WHAT TO DO:
Retype the records below from their first line through the line containing "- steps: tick", and include nothing else.

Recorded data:
○ ○ ○ ○ ○ ○ ○
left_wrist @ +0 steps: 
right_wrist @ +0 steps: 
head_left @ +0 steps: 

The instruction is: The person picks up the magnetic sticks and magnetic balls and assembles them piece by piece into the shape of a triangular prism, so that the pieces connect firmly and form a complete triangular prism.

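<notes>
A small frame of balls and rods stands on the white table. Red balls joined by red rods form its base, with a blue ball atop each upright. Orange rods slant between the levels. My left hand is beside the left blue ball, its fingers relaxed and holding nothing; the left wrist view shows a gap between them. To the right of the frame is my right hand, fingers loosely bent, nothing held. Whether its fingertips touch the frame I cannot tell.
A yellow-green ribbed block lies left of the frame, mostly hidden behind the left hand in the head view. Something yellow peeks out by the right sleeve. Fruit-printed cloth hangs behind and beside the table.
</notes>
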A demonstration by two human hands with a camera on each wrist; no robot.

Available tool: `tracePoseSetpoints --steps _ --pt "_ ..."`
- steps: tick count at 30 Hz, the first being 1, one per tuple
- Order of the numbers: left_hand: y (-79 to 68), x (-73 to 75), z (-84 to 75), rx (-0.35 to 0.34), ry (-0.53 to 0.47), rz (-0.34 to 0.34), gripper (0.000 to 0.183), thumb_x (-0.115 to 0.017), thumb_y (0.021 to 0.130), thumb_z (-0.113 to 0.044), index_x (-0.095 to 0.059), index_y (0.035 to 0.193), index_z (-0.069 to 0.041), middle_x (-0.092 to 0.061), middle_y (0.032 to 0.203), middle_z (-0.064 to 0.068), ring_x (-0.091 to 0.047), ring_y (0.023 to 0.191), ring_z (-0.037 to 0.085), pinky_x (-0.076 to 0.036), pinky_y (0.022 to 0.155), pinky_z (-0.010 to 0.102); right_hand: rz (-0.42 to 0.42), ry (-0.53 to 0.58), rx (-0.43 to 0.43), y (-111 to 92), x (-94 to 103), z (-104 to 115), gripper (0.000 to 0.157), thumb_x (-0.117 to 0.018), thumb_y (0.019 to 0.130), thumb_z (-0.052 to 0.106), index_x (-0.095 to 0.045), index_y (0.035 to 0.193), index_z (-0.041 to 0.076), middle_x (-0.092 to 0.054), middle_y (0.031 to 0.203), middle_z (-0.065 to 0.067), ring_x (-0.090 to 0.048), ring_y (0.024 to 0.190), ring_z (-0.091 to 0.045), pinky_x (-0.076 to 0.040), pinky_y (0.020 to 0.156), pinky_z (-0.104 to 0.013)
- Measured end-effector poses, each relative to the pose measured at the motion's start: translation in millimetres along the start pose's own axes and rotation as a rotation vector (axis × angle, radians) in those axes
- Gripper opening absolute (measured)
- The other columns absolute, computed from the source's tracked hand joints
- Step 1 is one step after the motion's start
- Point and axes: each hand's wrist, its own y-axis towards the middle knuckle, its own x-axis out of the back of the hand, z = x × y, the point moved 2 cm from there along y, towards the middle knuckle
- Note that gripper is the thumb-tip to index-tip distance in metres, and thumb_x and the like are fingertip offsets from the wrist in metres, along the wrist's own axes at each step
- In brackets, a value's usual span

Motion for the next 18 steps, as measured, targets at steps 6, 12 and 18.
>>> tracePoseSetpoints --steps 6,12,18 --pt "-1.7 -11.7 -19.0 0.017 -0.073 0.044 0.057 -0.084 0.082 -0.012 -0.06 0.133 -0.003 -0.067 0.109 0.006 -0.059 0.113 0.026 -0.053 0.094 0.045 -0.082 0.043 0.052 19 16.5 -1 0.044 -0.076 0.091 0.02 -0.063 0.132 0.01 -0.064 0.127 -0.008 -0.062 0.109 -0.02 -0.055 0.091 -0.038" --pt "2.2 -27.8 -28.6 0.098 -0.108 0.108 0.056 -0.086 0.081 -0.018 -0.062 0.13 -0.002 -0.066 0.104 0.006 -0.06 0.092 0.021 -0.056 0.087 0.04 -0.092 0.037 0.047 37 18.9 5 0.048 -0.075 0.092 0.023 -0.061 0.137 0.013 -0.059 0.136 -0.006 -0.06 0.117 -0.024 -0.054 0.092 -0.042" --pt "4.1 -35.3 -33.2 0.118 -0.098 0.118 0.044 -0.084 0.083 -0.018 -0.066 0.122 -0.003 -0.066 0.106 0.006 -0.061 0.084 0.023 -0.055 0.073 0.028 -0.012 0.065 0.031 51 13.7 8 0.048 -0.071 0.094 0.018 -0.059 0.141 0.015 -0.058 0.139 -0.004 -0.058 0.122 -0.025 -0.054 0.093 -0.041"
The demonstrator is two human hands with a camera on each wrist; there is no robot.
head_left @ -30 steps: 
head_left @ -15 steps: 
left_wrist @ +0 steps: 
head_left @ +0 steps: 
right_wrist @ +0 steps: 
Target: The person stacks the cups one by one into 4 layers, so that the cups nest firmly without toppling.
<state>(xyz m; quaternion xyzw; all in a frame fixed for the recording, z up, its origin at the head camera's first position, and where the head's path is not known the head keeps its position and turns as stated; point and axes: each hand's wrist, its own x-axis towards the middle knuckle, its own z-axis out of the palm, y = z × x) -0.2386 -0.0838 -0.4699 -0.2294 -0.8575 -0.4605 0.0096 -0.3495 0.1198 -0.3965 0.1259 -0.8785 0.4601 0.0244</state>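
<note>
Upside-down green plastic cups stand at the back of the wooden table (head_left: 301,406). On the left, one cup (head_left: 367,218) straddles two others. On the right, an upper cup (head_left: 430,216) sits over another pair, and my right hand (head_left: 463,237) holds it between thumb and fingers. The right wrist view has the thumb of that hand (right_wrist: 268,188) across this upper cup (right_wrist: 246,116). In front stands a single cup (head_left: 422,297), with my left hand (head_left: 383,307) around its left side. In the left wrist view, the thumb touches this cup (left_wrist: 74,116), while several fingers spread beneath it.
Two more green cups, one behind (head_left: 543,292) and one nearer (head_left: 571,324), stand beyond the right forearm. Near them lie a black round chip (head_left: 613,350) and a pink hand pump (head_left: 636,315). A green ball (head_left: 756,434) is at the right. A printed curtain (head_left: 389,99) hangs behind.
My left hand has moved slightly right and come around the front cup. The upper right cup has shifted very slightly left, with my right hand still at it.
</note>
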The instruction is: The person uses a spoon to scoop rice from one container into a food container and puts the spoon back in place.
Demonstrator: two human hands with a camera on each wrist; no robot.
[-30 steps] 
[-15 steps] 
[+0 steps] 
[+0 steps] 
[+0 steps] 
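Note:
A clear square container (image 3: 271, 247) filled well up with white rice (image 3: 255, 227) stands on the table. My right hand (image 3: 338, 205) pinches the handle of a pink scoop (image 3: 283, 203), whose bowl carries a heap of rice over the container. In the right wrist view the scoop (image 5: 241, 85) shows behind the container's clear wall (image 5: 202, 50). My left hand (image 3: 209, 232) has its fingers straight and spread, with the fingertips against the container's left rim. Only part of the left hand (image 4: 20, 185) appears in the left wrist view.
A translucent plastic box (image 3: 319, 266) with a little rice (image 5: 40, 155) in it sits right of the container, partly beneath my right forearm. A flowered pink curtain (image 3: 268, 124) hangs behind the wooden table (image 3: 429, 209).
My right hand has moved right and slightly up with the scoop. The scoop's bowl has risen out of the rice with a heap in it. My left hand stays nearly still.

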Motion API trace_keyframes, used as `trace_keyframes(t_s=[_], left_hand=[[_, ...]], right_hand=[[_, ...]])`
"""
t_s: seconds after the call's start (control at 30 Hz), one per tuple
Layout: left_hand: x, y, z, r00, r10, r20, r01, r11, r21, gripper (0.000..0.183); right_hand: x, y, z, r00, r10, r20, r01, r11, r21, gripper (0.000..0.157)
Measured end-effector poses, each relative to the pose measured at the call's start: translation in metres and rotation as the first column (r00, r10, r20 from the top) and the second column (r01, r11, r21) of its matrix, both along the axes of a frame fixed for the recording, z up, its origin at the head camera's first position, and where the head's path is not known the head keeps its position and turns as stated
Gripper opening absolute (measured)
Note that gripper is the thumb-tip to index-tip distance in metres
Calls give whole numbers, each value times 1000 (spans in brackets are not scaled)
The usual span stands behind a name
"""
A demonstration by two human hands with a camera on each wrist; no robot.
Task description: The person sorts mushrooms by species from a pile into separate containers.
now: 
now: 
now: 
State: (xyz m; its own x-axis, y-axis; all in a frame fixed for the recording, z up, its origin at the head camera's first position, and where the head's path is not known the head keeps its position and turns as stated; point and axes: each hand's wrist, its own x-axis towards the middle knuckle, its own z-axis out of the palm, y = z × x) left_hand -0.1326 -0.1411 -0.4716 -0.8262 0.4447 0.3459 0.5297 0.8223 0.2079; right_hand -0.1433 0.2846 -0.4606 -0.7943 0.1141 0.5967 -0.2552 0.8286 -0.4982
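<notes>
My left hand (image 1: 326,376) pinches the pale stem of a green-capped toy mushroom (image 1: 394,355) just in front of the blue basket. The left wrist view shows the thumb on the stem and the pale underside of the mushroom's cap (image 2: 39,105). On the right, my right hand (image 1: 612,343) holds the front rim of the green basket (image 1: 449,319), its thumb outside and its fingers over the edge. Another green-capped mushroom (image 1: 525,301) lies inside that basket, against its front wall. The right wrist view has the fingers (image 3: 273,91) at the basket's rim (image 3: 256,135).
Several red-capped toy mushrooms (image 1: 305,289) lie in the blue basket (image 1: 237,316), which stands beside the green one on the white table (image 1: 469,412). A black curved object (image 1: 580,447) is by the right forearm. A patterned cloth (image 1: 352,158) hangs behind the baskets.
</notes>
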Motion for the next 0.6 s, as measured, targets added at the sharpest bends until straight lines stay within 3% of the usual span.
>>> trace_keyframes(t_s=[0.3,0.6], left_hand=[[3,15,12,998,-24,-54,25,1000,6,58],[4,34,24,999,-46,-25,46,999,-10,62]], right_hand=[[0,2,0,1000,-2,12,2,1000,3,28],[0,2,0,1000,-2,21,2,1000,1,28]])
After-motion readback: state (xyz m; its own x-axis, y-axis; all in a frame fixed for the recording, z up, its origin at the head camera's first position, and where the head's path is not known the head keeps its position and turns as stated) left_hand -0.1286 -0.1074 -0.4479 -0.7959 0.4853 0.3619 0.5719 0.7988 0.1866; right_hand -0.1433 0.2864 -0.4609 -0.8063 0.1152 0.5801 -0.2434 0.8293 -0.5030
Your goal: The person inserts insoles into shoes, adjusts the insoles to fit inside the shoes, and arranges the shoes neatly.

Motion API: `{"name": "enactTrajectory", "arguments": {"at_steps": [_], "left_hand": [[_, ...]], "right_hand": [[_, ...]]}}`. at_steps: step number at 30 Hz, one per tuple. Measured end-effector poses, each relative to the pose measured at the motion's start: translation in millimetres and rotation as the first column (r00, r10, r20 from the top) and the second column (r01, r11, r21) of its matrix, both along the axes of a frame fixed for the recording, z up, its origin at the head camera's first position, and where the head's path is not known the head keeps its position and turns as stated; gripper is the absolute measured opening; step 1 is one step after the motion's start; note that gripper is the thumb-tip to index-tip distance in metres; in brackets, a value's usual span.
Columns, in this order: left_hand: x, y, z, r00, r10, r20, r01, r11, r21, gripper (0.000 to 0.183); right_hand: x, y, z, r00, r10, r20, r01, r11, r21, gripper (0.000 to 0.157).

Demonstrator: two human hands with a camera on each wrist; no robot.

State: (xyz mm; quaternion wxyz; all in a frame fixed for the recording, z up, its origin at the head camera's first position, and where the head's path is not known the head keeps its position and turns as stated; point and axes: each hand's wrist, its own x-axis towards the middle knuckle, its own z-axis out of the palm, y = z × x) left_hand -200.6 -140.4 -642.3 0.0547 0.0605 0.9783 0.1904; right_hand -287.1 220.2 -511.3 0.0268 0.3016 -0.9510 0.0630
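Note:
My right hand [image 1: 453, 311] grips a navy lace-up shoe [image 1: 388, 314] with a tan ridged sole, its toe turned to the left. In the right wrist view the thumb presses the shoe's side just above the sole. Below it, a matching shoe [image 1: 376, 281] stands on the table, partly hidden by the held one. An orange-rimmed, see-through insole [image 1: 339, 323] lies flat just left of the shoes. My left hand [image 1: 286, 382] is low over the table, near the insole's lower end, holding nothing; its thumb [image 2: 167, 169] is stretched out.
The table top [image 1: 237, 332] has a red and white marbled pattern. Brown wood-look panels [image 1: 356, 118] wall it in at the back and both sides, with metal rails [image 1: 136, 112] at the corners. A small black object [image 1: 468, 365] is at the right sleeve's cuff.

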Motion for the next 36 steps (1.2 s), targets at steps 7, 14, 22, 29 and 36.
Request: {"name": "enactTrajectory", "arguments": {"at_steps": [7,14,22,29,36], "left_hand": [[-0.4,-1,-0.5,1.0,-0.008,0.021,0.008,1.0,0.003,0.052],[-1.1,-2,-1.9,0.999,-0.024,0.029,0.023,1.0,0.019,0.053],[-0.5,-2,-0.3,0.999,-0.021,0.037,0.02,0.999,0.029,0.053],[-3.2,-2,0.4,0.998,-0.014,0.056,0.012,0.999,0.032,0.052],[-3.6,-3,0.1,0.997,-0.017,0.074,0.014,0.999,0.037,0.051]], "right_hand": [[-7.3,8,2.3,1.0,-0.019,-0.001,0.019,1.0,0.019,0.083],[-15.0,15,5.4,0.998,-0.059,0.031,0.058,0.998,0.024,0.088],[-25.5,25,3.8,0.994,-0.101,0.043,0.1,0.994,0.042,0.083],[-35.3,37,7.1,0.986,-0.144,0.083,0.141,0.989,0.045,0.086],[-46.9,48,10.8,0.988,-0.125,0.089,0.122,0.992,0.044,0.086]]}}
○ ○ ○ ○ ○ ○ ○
ANSWER SPACE:
left_wrist @ +0 steps: 
right_wrist @ +0 steps: 
head_left @ +0 steps: 

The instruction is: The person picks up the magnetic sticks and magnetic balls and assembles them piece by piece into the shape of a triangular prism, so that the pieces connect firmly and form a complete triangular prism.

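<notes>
A small frame of balls and rods stands on the white table. Red balls joined by red rods form its base, with a blue ball atop each upright. Orange rods slant between the levels. My left hand is beside the left blue ball, its fingers relaxed and holding nothing; the left wrist view shows a gap between them. To the right of the frame is my right hand, fingers loosely bent, nothing held. Whether its fingertips touch the frame I cannot tell.
A yellow-green ribbed block lies left of the frame, mostly hidden behind the left hand in the head view. Something yellow peeks out by the right sleeve. Fruit-printed cloth hangs behind and beside the table.
</notes>
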A demonstration by two human hands with a camera on each wrist; no robot.

Available tool: `tracePoseSetpoints --steps _ --pt "_ ..."`
- steps: tick count at 30 Hz, the first being 1, one per tuple

What has been written completes the answer.